How I Made $5,000 by Sending an Email

First revenue! (aside from rental income from the duplex)

Last summer, I decided I was going to start BRRRR’ing properties out of state. Once I put the team together to do this, I quickly realized that finding deals would be the toughest part. Due to the current market, I knew that I would have to create my own system to generate leads rather than rely on agents and wholesalers to provide them for me. Creating this organic deal funnel took months of trial and error, multiple software systems, and lots of time spent finding the right virtual assistants. I finally have developed a system that generates leads for property owners who are motivated to sell. 

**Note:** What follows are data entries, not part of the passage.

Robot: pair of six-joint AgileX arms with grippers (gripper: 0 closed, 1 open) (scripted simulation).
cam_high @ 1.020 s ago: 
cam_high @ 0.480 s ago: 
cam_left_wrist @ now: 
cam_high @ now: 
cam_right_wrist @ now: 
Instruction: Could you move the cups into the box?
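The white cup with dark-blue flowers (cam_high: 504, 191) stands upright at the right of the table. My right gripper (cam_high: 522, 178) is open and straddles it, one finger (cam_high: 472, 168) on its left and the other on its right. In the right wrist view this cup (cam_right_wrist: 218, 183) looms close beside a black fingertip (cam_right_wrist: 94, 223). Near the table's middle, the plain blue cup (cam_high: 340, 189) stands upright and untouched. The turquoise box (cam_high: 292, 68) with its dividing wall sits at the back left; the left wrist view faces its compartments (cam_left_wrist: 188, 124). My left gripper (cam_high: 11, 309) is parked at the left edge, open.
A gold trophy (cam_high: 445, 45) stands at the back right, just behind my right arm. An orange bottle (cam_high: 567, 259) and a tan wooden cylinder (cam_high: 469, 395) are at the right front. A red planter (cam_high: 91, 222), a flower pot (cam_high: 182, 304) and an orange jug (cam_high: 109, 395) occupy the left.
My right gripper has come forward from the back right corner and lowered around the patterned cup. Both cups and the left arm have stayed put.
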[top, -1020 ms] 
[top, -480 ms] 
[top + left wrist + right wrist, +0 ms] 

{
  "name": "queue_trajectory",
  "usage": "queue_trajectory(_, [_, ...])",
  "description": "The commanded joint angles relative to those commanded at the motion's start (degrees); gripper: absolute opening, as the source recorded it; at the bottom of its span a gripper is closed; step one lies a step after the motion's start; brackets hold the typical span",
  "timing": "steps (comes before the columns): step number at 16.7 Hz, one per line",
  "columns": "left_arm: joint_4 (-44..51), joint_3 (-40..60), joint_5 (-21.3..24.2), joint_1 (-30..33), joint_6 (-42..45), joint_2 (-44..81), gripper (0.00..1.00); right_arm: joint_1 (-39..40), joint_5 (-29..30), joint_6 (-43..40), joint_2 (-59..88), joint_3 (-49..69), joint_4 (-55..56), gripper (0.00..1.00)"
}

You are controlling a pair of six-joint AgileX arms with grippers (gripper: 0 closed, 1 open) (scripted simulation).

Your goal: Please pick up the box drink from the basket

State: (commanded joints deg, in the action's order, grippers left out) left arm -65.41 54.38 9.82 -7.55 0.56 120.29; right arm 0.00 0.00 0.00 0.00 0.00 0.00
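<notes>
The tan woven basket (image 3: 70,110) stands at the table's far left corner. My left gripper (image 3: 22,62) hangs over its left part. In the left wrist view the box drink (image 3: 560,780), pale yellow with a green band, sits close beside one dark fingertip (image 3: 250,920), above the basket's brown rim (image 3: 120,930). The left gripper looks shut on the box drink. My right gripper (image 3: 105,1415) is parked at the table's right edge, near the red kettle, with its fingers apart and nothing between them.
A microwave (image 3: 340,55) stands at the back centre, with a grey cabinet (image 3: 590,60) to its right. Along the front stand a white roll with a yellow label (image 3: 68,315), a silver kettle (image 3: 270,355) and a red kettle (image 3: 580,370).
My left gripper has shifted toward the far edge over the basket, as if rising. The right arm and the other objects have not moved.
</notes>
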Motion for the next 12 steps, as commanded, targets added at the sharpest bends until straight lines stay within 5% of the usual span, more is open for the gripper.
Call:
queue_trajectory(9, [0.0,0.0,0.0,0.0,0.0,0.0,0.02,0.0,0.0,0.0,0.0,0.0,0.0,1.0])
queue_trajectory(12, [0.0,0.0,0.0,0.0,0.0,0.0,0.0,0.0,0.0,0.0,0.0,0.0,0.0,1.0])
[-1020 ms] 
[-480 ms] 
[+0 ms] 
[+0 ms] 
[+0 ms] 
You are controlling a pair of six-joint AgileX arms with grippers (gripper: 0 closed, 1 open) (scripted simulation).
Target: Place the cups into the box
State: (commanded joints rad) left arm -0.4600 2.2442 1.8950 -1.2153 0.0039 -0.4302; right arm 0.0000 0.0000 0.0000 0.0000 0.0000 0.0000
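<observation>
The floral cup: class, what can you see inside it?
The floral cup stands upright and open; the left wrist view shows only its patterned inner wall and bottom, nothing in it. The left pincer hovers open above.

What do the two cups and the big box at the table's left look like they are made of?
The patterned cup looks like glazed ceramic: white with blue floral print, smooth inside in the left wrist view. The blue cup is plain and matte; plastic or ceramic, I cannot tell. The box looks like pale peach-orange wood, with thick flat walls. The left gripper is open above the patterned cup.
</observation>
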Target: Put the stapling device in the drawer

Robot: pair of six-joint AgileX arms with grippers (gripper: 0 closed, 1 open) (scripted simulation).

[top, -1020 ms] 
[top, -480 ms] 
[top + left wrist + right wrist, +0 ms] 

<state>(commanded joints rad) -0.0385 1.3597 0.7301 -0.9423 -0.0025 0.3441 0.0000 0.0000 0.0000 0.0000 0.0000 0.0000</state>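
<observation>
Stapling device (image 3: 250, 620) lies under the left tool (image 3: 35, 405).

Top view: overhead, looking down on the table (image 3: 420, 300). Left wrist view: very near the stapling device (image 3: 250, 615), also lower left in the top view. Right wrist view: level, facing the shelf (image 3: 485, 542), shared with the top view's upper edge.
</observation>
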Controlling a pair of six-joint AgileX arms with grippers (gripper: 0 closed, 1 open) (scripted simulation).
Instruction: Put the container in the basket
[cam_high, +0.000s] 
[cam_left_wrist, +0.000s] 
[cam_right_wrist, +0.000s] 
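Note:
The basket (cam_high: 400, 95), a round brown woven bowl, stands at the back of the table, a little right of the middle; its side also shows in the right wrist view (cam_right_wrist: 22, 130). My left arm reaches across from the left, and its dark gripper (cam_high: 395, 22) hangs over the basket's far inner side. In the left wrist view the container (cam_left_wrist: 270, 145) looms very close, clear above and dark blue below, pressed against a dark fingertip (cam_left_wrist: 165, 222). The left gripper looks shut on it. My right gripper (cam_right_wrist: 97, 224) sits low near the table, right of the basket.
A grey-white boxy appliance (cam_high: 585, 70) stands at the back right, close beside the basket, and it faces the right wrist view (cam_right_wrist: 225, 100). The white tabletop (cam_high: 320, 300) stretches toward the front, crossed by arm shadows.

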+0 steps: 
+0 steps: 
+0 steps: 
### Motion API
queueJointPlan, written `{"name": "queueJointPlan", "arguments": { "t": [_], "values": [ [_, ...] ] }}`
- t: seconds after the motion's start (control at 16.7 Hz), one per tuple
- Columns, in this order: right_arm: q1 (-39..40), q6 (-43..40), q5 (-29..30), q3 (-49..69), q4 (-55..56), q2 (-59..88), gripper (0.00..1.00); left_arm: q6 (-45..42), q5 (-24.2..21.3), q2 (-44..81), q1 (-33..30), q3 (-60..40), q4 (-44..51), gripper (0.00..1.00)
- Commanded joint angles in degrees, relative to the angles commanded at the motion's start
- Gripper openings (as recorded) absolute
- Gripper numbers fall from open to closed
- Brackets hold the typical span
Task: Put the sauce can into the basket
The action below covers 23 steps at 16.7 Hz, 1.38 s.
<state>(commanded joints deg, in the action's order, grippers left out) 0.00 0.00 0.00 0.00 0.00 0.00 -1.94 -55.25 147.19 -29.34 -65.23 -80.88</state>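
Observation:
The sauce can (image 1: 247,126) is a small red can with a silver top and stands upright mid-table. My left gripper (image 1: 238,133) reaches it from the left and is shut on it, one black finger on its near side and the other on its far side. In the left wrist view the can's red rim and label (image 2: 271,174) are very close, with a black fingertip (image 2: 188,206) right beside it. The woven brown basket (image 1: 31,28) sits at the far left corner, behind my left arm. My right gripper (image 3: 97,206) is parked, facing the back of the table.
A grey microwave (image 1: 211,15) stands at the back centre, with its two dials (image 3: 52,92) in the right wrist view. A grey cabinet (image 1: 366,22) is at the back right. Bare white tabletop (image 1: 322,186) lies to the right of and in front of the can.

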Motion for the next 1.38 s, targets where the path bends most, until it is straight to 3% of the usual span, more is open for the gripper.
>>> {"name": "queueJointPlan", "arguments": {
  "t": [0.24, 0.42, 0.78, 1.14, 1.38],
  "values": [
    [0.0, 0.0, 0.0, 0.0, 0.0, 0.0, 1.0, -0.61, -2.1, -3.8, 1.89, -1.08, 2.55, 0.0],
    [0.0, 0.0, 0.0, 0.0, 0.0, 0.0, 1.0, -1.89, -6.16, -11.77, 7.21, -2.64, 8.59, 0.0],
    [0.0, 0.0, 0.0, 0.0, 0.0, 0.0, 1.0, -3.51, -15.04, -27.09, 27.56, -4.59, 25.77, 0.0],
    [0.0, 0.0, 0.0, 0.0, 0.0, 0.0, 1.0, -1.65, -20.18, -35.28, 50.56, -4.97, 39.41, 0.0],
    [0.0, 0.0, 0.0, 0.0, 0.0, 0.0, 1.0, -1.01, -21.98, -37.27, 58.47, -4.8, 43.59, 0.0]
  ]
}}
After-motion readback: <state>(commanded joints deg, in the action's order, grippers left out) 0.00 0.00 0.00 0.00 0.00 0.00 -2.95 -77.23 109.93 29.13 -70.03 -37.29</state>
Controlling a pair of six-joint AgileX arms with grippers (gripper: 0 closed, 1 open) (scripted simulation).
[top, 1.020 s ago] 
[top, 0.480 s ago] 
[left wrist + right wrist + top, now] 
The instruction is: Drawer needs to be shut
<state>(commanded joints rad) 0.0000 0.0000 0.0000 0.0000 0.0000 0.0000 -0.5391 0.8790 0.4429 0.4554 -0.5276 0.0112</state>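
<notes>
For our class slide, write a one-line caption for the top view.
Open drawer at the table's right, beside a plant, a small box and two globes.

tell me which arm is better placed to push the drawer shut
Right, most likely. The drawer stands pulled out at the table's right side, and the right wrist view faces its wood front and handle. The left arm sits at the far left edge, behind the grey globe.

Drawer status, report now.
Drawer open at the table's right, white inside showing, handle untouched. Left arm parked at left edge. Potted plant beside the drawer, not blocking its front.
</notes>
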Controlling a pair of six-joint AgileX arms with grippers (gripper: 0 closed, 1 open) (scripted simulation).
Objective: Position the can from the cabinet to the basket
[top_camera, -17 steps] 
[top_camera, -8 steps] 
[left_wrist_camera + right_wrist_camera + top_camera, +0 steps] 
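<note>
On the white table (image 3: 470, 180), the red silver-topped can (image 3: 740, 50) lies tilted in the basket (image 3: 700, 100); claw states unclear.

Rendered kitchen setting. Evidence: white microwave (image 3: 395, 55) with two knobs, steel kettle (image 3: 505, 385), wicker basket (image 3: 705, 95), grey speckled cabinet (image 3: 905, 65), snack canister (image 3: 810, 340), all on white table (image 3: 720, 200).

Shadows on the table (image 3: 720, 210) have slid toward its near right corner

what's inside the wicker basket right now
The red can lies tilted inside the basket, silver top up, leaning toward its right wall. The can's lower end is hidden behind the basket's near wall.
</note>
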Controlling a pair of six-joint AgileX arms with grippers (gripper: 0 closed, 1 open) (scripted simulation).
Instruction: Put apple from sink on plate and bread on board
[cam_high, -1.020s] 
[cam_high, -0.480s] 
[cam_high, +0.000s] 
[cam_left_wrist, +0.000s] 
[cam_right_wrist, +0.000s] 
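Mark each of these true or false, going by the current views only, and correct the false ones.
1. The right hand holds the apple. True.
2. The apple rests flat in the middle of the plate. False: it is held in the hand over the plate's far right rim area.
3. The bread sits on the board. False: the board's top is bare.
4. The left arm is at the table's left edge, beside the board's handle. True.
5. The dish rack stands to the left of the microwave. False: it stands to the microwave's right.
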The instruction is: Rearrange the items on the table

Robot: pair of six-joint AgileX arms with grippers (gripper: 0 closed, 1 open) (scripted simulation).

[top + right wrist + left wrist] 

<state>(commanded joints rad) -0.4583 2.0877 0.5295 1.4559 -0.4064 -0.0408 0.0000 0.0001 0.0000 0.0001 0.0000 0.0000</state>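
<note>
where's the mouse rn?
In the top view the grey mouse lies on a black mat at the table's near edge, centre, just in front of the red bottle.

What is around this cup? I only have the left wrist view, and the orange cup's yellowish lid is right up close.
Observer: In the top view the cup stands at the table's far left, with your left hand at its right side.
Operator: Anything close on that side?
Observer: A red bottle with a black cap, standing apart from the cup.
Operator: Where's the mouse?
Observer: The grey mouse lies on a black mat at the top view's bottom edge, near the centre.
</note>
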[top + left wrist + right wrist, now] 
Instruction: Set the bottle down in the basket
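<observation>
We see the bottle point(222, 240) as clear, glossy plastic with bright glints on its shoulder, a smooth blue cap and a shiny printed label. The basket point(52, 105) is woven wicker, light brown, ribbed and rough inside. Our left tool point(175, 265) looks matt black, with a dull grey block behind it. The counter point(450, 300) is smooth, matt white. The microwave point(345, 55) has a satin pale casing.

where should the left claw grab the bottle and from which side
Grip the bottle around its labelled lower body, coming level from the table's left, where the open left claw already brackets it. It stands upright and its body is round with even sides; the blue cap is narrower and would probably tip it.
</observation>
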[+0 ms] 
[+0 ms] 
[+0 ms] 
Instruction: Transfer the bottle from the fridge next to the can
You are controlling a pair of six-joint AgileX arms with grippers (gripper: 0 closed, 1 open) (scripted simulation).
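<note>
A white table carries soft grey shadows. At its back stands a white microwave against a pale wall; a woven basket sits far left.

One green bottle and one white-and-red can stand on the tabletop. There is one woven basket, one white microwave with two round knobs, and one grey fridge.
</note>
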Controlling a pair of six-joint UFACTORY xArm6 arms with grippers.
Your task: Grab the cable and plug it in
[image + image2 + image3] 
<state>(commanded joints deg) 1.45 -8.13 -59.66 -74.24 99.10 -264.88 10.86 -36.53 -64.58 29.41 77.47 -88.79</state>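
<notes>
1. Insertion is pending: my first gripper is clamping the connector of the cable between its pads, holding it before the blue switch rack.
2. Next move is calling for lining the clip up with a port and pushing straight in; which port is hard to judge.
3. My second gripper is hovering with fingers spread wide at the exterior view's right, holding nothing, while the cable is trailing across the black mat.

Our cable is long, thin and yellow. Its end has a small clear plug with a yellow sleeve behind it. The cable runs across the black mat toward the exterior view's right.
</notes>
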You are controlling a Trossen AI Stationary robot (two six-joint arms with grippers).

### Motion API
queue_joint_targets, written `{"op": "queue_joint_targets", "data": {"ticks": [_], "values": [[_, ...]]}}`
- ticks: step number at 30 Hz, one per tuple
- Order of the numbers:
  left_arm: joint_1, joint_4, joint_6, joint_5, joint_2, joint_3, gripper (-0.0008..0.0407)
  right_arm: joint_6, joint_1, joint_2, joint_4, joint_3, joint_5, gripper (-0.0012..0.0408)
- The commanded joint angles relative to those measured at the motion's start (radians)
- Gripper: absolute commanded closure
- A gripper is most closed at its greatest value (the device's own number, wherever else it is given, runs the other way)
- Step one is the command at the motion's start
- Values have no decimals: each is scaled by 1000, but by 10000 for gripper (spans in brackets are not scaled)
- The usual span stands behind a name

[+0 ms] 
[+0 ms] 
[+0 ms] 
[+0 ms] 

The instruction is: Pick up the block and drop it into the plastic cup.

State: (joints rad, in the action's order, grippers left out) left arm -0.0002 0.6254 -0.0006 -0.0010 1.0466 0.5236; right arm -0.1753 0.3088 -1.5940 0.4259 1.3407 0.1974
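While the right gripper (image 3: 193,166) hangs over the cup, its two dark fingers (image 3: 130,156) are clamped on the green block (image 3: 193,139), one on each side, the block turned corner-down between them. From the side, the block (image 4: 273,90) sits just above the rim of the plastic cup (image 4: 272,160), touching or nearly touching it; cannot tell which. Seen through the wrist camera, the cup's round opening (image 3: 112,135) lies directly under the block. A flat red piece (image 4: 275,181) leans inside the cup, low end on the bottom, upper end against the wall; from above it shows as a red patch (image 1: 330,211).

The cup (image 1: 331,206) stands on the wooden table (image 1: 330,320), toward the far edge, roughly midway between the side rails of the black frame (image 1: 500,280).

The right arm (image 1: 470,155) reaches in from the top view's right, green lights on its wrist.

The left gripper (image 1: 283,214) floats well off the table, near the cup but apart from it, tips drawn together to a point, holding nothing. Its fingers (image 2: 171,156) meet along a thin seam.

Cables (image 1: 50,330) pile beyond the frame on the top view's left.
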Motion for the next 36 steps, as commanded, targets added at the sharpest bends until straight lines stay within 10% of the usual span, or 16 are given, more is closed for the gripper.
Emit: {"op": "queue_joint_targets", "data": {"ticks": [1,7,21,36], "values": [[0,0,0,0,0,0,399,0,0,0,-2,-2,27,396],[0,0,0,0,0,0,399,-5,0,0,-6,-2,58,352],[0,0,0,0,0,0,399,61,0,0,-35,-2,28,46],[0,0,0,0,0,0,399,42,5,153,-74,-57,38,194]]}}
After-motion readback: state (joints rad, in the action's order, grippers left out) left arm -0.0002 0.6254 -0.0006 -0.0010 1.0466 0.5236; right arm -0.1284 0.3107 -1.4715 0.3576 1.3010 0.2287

You might be wondering why I don’t just buy properties through an agent or a wholesaler. For the most part, those individuals are asking for too high of a price for me to make the numbers work. A key component of the BRRRR strategy is finding a property well below market value. 

Here’s the basic formula I use to quickly assess if a property makes sense to buy:

Estimated After Repair Value (ARV) X .75 minus repair cost = Maximum Offer Price

By developing my own process to find motivated sellers who aren’t talking to anyone else yet about selling their home, I’m in a much better position to purchase the home at the discounted price I need. I’m also providing value to these homeowners who don’t want these homes anymore. Many are in poor condition and have been neglected, and the owners don’t have the money or desire to fix them up to sell on the retail housing market. Also, most homeowners are purchasing homes using bank financing, and these banks will not usually approve lending on homes in need of lots of work. 

Leads for properties with motivated sellers are always in demand. Real estate agents and wholesalers will have a list of buyers (real estate investors) that are ready to purchase a property at the right price. In this hot market, there aren’t many deals to be had on the MLS, so investors are increasingly having to look elsewhere to find deals. 

But why wouldn’t you just keep all the leads for yourself? The simple answer is that not every good lead fits my strategy, but that doesn’t mean that it isn’t a great lead for someone else. I have very specific criteria for the properties that I want to buy, so most of the properties that come through my deal funnel won’t work for my strategy. That doesn’t mean that I can’t still benefit from those leads or provide value to others in my network. For a given property that I don’t want to buy, there will probably be another investor that does. 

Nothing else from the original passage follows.